[How to complete this task]
Your answer should consist of every line in the records that holds "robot".

──────── Extracted information

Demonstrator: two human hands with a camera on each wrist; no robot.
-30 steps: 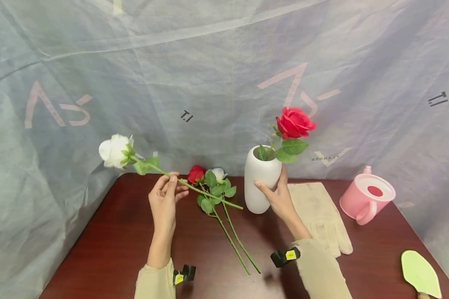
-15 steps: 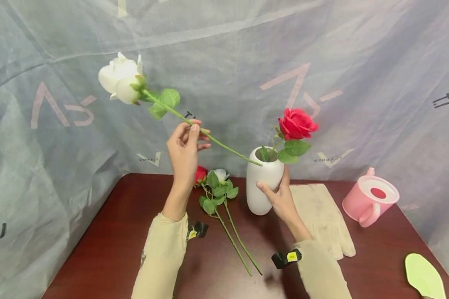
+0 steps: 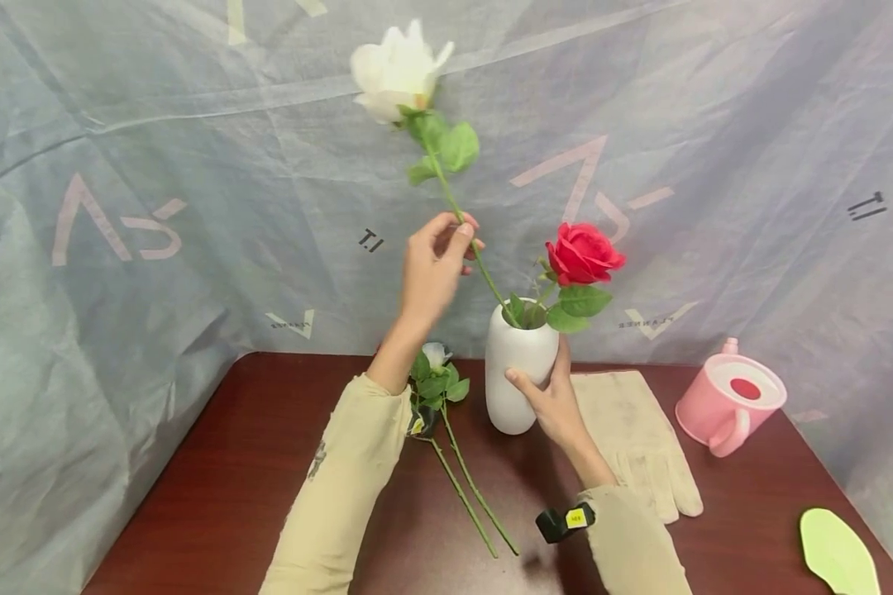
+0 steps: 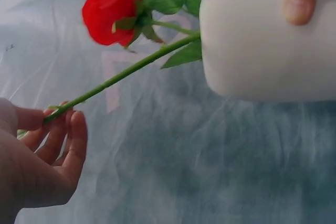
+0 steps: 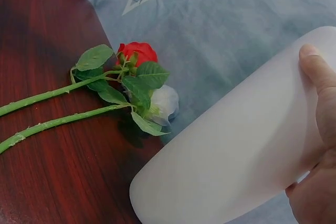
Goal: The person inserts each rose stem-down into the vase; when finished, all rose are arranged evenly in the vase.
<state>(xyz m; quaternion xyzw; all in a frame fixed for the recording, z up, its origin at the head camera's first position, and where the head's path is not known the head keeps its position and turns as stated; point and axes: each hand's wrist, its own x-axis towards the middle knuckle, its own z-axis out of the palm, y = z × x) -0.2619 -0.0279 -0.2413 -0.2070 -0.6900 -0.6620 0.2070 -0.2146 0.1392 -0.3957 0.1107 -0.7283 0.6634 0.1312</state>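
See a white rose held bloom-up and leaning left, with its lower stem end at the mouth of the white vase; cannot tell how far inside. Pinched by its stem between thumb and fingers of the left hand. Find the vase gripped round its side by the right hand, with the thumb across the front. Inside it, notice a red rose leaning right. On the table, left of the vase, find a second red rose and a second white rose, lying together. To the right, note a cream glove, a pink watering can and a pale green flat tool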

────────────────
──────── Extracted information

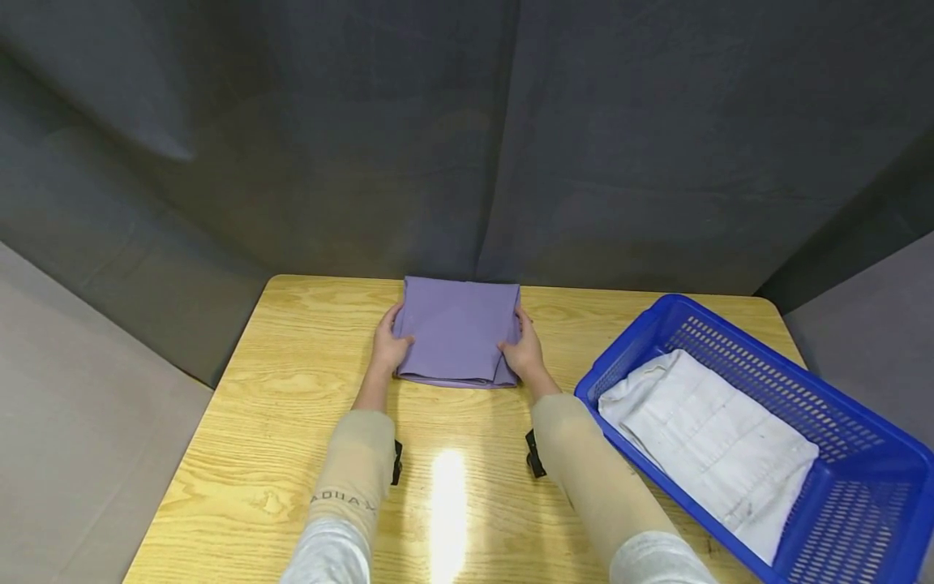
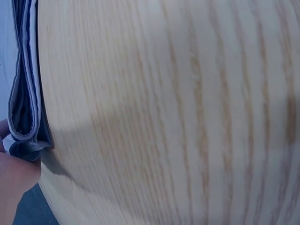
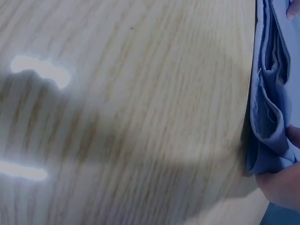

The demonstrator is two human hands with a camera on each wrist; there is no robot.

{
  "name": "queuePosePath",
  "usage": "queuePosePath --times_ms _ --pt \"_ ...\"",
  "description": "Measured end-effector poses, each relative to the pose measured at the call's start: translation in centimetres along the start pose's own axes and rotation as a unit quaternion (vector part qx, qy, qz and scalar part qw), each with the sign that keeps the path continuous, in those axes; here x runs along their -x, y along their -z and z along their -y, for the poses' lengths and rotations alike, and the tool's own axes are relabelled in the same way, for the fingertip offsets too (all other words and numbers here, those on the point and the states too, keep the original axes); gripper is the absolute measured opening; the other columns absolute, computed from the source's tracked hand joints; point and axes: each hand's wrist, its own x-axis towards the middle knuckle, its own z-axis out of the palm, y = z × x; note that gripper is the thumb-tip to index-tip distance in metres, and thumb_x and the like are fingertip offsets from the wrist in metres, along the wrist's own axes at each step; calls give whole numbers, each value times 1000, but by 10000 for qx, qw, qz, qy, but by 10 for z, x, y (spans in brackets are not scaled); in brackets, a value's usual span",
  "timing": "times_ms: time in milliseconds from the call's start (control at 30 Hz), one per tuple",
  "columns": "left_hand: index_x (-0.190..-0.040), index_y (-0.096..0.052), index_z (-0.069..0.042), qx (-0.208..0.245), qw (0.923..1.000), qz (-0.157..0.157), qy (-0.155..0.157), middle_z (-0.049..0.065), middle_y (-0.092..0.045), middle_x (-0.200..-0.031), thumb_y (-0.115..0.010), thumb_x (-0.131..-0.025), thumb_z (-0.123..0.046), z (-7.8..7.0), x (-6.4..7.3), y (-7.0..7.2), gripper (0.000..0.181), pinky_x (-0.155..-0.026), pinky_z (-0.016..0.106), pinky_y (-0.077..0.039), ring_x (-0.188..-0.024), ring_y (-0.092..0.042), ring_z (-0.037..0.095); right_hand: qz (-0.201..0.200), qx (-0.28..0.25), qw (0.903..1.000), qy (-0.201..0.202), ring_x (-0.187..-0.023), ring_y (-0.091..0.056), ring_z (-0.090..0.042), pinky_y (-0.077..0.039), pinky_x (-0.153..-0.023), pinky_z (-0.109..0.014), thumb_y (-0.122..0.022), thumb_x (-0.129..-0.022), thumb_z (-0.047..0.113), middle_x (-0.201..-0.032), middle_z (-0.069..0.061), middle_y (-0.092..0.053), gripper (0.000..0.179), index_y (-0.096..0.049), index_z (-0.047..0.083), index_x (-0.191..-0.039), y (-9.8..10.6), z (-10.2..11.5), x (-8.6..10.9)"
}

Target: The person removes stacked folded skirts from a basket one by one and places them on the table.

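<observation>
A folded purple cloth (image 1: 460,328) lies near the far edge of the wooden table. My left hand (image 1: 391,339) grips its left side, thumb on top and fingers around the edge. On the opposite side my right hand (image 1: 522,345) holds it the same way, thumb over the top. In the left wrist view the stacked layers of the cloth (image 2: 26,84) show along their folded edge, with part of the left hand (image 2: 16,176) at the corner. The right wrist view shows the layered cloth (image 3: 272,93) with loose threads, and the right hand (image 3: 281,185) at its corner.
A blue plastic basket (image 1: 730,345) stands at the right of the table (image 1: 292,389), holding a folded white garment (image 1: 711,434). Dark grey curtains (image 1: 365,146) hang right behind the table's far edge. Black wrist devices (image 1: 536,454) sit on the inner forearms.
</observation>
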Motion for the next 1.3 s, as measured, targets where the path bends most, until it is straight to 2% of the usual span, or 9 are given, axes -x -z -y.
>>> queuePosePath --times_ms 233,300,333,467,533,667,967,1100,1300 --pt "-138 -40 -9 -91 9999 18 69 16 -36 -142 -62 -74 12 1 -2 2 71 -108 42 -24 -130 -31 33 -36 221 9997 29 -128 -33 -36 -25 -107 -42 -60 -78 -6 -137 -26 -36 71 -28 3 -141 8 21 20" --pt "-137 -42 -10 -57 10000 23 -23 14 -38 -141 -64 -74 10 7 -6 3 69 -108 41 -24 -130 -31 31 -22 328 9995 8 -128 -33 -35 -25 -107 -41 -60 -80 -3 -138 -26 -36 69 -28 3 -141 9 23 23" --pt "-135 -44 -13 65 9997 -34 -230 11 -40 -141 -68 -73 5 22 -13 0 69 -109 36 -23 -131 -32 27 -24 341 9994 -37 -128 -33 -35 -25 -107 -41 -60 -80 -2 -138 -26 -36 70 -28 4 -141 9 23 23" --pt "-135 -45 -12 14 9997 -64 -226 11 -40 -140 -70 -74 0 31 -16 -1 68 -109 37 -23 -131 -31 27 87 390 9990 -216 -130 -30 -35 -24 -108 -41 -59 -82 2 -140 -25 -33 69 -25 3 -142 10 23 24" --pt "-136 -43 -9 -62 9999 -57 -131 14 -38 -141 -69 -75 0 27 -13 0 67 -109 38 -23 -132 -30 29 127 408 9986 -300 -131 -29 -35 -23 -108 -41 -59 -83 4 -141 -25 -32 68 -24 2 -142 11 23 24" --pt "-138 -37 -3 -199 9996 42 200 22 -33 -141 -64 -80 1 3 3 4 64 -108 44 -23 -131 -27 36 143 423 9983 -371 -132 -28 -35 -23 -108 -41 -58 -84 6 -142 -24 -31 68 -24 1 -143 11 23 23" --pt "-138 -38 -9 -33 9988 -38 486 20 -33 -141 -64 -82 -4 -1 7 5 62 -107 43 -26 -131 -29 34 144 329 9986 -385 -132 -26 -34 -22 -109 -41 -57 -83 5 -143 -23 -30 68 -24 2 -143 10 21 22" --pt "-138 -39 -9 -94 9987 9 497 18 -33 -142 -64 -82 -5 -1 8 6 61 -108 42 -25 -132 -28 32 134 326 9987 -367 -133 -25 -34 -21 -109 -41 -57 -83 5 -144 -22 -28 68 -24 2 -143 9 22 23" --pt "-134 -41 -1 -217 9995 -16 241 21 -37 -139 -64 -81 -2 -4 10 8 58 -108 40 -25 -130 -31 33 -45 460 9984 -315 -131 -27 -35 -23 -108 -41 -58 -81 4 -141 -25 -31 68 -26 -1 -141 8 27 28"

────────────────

[Exercise result]
Demonstrator: two human hands with a camera on each wrist; no robot.
The demonstrator is two human hands with a camera on each wrist; there is no robot.

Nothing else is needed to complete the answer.